En tiempos Hogg sí había sido esclavo en Jamaica; un cimarrón rebelde que había huido de la plantación para adentrarse en la jungla. Durante meses se le buscó denodadamente por haber dado muerte al capataz que había dejado infinidad de marcas de látigo en sus espaldas, pero supo eludir con arrojo a sus perseguidores. Al cabo de unos años, merodeaba ya por el puerto de Kingston. Se ganó el sustento primero con contrabandistas de ale, y después con la hermandad del capitán Coxon, a quien los franceses de Dominica tachaban de bucanero.
Un día en alta mar, el capitán Coxon hizo azotar a un Hogg amarrado al palo mayor por parte de su segundo.
Rabit
Morris golpeó con ganas, hasta que el látigo de siete colas se le rompió. Y dieron por muerto a Hogg. Pero Coxon no quiso arrojarle por la borda para pasto de los tiburones, sino que conservó su cuerpo a fin de que, una vez en tierra, en los manglares de Trinidad, los cangrejos gigantes que viven en el lodo de sus raíces le devorasen poco a poco ante él. Sin embargo, no había látigo capaz de doblegar a un cimarrón. En la noche, con una mar en calma chicha, Hogg se arrastró hasta donde dormitaba borracho
Rabit
Morris, y con su misma botella de ron le rebanó el pescuezo. Luego, en un último esfuerzo, Hogg se arrojó al agua.
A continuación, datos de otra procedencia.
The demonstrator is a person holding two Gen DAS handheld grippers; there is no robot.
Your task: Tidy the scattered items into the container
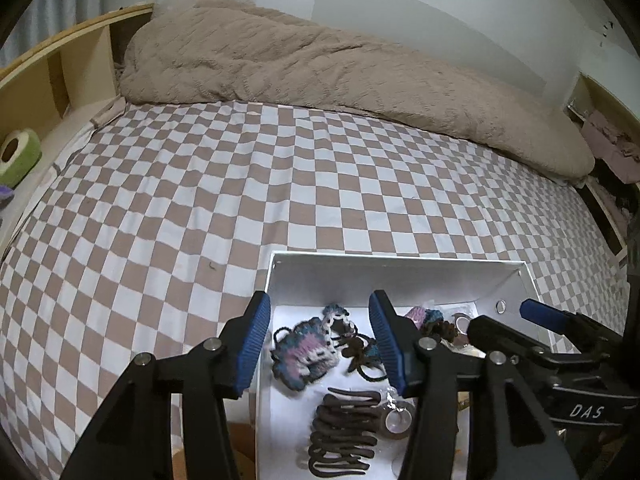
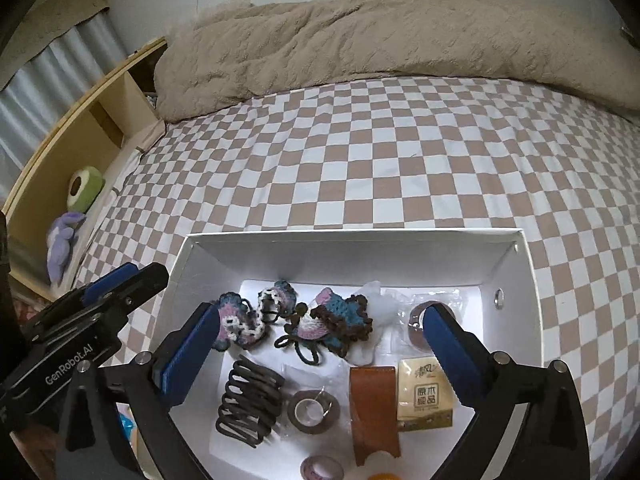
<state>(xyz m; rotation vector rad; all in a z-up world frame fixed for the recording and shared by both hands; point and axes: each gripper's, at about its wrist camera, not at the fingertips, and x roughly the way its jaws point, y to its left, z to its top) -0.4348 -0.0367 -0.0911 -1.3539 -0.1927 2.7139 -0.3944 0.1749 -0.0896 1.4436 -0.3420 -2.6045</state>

El joven viajero Richard Twiss, que por aquel entonces estudiaba las defensas costeras del rey Jorge en el Caribe, encontró a Hogg medio muerto en una playa de Antigua. Hizo que le curasen sus heridas en Saint John's, no separándose de él más de lo necesario. Más tarde oyó la explicación de sus desdichas cuando Hogg tuvo ganas de contarlas, cosa que le impresionó vivamente. Luego le consiguió una célula de libertad, que no serviría de mucho en cuanto se separase de él, en un mundo donde la condición del hombre todavía se llevaba escrita en la piel. Por lo tanto, Twiss le tomó a su servicio como salvaguardia, ya que era un viajero intrépido que visitaba lugares recónditos, y que con frecuencia conocía a gente no siempre razonable. Dentro de Hogg, pues, solo había agradecimiento y voluntad de sacrificio por quien le había amparado.